## Data shown:

· · ·

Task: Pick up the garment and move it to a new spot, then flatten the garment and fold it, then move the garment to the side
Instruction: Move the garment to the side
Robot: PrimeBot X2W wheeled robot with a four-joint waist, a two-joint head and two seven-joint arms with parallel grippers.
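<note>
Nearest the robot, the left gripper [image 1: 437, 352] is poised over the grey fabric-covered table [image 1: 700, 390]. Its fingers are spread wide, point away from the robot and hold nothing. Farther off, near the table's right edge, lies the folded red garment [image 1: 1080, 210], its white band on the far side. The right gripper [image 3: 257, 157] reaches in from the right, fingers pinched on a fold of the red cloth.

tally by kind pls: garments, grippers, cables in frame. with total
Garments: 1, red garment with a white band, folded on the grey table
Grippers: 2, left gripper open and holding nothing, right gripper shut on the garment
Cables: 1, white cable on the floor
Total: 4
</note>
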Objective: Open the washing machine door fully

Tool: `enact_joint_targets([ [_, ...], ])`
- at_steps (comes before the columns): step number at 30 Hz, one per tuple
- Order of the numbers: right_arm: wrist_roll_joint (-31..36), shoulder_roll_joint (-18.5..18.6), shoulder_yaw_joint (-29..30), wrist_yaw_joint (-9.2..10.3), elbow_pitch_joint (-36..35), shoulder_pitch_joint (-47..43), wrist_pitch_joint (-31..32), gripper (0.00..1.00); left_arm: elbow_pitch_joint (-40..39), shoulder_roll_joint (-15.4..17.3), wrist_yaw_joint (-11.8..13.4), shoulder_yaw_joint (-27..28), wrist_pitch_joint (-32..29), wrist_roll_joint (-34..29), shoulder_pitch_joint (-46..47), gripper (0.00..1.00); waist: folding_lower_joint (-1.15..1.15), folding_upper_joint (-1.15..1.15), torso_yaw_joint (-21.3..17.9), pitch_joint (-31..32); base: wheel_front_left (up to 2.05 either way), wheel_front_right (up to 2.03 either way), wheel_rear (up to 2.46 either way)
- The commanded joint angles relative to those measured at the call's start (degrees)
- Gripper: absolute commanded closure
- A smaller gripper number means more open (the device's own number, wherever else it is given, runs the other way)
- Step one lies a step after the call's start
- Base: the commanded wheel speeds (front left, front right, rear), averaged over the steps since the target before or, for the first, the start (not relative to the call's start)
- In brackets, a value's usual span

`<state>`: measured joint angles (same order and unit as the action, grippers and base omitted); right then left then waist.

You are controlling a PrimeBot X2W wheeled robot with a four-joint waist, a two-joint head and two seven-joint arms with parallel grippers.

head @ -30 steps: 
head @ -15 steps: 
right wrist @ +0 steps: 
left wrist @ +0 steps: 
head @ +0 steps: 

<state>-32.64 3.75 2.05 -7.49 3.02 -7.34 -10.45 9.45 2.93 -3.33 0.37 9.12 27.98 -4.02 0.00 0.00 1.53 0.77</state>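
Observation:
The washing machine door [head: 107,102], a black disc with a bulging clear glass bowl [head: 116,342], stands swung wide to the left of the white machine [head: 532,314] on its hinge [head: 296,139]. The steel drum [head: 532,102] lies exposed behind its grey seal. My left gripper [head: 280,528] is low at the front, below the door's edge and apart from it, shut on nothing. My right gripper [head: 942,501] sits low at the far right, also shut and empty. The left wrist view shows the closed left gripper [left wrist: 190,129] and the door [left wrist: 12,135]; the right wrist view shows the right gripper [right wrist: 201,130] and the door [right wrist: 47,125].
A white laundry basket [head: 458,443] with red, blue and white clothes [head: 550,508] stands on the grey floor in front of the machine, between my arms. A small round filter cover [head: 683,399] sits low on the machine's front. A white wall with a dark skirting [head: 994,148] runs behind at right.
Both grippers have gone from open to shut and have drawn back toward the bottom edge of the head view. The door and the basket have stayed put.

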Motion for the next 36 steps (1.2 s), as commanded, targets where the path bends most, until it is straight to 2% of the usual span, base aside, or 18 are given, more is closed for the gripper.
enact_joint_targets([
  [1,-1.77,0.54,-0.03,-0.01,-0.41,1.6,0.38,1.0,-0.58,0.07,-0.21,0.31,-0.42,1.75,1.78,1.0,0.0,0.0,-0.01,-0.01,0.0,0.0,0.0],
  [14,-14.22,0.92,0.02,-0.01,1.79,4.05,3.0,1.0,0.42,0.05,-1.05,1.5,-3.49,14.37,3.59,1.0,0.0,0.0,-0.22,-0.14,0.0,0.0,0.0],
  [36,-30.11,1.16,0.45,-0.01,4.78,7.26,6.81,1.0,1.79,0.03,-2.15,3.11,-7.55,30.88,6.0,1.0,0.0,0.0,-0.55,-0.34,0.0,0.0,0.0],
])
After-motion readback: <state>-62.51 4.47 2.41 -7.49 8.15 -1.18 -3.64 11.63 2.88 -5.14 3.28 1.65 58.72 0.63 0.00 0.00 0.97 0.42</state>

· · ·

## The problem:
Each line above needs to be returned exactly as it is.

## Task output:
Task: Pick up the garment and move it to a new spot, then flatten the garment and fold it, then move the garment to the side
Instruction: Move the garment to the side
Robot: PrimeBot X2W wheeled robot with a four-joint waist, a two-joint head and two seven-joint arms with parallel grippers.
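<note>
Nearest the robot, the left gripper [image 1: 437, 352] is poised over the grey fabric-covered table [image 1: 700, 390]. Its fingers are spread wide, point away from the robot and hold nothing. Farther off, near the table's right edge, lies the folded red garment [image 1: 1080, 210], its white band on the far side. The right gripper [image 3: 257, 157] reaches in from the right, fingers pinched on a fold of the red cloth.

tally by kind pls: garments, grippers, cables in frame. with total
Garments: 1, red garment with a white band, folded on the grey table
Grippers: 2, left gripper open and holding nothing, right gripper shut on the garment
Cables: 1, white cable on the floor
Total: 4
</note>
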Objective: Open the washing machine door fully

Tool: `enact_joint_targets([ [_, ...], ])`
- at_steps (comes before the columns): step number at 30 Hz, one per tuple
- Order of the numbers: right_arm: wrist_roll_joint (-31..36), shoulder_roll_joint (-18.5..18.6), shoulder_yaw_joint (-29..30), wrist_yaw_joint (-9.2..10.3), elbow_pitch_joint (-36..35), shoulder_pitch_joint (-47..43), wrist_pitch_joint (-31..32), gripper (0.00..1.00); left_arm: elbow_pitch_joint (-40..39), shoulder_roll_joint (-15.4..17.3), wrist_yaw_joint (-11.8..13.4), shoulder_yaw_joint (-27..28), wrist_pitch_joint (-32..29), wrist_roll_joint (-34..29), shoulder_pitch_joint (-46..47), gripper (0.00..1.00); waist: folding_lower_joint (-1.15..1.15), folding_upper_joint (-1.15..1.15), torso_yaw_joint (-21.3..17.9), pitch_joint (-31..32); base: wheel_front_left (up to 2.05 either way), wheel_front_right (up to 2.03 either way), wheel_rear (up to 2.46 either way)
- The commanded joint angles relative to those measured at the call's start (degrees)
- Gripper: absolute commanded closure
- A smaller gripper number means more open (the device's own number, wherever else it is given, runs the other way)
- Step one lies a step after the call's start
- Base: the commanded wheel speeds (front left, front right, rear), averaged over the steps since the target before or, for the first, the start (not relative to the call's start)
- In brackets, a value's usual span

`<state>`: measured joint angles (same order and unit as the action, grippers and base omitted); right then left then waist.

You are controlling a PrimeBot X2W wheeled robot with a four-joint waist, a two-joint head and two seven-joint arms with parallel grippers.

head @ -30 steps: 
head @ -15 steps: 
right wrist @ +0 steps: 
left wrist @ +0 steps: 
head @ +0 steps: 

<state>-32.64 3.75 2.05 -7.49 3.02 -7.34 -10.45 9.45 2.93 -3.33 0.37 9.12 27.98 -4.02 0.00 0.00 1.53 0.77</state>
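Observation:
The washing machine door [head: 107,102], a black disc with a bulging clear glass bowl [head: 116,342], stands swung wide to the left of the white machine [head: 532,314] on its hinge [head: 296,139]. The steel drum [head: 532,102] lies exposed behind its grey seal. My left gripper [head: 280,528] is low at the front, below the door's edge and apart from it, shut on nothing. My right gripper [head: 942,501] sits low at the far right, also shut and empty. The left wrist view shows the closed left gripper [left wrist: 190,129] and the door [left wrist: 12,135]; the right wrist view shows the right gripper [right wrist: 201,130] and the door [right wrist: 47,125].
A white laundry basket [head: 458,443] with red, blue and white clothes [head: 550,508] stands on the grey floor in front of the machine, between my arms. A small round filter cover [head: 683,399] sits low on the machine's front. A white wall with a dark skirting [head: 994,148] runs behind at right.
Both grippers have gone from open to shut and have drawn back toward the bottom edge of the head view. The door and the basket have stayed put.
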
Motion for the next 36 steps (1.2 s), as commanded, targets where the path bends most, until it is straight to 2% of the usual span, base aside, or 18 are given, more is closed for the gripper.
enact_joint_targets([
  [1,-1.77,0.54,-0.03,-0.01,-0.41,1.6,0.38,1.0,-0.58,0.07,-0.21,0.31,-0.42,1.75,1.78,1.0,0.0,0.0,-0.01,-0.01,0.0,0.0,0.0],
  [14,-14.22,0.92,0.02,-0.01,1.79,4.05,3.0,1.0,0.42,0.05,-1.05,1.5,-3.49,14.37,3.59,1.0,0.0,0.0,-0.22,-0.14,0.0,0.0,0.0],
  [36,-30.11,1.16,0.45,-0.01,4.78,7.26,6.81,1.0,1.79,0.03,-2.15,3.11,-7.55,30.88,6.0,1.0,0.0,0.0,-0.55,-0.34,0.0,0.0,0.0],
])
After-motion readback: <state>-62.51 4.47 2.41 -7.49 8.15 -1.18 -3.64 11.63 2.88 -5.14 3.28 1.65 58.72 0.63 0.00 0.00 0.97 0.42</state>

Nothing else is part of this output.